Una cariñosa retrospectiva que se pierde en el camino
De la misma forma que un escritor no puede escribir de lo que no sabe, un director de cine no puede filmar lo que no ha vivido. En muchos casos, y aunque suceda con pelos y señales, esta experiencia sucede en la intimidad creativa de su cabeza; de ahí su virtud para hacerlo realidad. Ya sea juntando letras o planos. ¿Pero qué ocurre cuando la historia a contar es tu propia historia? La experiencia adquirida a lo largo de muchas horas entre butacas me convence que el resultado suele ser diverso, y que la tentación de contar todo puede provocar que se cuente menos.
Érase una vez en Euskadi es un claro ejemplo de ello. La película solo existe porque la cabeza y el cuerpo de Manu Gómez ya han estado ahí. Y han estado los suficientes años como para preocuparse por todos y cada uno de los detalles que pueblan sus recuerdos. Somos como son donde vivimos. Y Érase una vez en Euskadi es una cariñosa retrospectiva a la infancia del cineasta y a la sociedad que le moldeó: la de los años de plomo en Euskadi. Años grises, color plomo y color violencia; como la pintada roja que llena la única pared que no está ocupada con carteles políticos y que se cuela como atrezzo de las inocentes conversaciones entre los cuatro niños protagonistas sobre qué pelota de antidisturbios es la mejor para jugar.

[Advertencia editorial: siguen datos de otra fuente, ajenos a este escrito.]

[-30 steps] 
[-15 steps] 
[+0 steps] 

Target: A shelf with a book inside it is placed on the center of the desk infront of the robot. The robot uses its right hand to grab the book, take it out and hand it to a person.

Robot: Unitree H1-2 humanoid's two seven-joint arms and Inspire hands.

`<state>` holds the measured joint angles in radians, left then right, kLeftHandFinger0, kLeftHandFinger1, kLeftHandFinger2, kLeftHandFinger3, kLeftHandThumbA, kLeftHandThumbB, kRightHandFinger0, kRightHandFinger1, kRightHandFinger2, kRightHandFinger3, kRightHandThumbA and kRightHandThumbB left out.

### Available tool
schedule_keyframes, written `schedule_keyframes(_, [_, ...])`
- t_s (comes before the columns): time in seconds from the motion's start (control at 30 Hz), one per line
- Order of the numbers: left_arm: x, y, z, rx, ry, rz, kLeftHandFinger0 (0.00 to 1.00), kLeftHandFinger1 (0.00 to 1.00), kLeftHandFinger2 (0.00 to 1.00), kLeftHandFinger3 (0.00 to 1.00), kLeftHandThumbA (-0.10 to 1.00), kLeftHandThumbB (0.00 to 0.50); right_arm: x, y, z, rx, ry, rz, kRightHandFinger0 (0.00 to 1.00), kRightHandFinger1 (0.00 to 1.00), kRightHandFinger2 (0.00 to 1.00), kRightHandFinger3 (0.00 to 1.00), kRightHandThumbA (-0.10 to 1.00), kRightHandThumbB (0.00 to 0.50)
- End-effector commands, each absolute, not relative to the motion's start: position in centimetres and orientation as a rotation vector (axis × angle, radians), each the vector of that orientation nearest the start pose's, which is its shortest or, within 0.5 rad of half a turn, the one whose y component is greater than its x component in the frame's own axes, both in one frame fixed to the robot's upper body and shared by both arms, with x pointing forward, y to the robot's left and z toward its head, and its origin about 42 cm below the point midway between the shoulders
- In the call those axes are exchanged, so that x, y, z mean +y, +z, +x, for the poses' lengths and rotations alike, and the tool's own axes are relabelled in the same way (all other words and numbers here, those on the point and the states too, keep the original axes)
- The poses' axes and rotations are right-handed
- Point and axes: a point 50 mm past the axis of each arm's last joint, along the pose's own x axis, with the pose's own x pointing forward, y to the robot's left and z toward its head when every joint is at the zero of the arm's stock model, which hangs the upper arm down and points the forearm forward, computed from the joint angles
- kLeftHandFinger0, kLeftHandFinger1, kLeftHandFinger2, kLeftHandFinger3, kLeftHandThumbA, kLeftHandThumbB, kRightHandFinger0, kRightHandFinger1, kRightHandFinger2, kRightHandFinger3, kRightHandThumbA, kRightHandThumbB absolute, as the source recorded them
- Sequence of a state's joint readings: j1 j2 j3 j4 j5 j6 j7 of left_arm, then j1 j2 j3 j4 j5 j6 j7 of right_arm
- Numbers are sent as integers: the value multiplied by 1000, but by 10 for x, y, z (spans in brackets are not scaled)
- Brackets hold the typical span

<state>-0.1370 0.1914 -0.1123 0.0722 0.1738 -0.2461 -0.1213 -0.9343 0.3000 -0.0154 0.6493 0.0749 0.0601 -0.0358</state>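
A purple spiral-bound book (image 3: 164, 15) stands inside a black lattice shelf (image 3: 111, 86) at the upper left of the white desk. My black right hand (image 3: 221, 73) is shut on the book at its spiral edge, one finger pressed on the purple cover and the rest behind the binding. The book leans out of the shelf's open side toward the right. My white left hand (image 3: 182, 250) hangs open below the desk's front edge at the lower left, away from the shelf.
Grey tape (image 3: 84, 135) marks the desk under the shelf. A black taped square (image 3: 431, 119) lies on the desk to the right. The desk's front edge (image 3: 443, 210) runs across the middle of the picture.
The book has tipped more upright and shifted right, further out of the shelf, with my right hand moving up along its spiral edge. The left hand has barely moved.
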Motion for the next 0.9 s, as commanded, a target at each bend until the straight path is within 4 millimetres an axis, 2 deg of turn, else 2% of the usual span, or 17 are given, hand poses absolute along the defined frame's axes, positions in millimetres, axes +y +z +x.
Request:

Para su defecto, tal meticulosidad comienza a acusar cansancio a mitad de película y a quedar en segundo plano en favor de un enfoque más individual. El del juego de miedos y alegrías que es la vida para cuatro niños. Una apuesta llevada a cabo con relativo éxito en su concreción, pero que indirectamente aísla el foco del contexto del que la película presume en su propio título y compromete gran parte de la atención que ya había ganado. Tanto que los existentes destellos de calidad; sean técnicos, estéticos –incluidas referencias a los más cinéfilos– o hábiles juegos paralelos entre la común definición de “sufrimiento”, quedan desterrados a la mera anécdota.
Érase una vez en Euskadi es un decente retrato universal de la infancia, y quizá ese es su mayor defecto. El de la pérdida de la palabra clave de su título, Euskadi, en favor de una idea más concreta y unos puntos de giro a brocha gorda. Un punto de vista que prometía levantar interés, pero que acaba cayendo en lo más común del drama familiar y que echa a perder todo el respirar social que la cabeza de Manu Gómez estaba dispuesta a darnos, pero que no ha logrado dar con el cómo.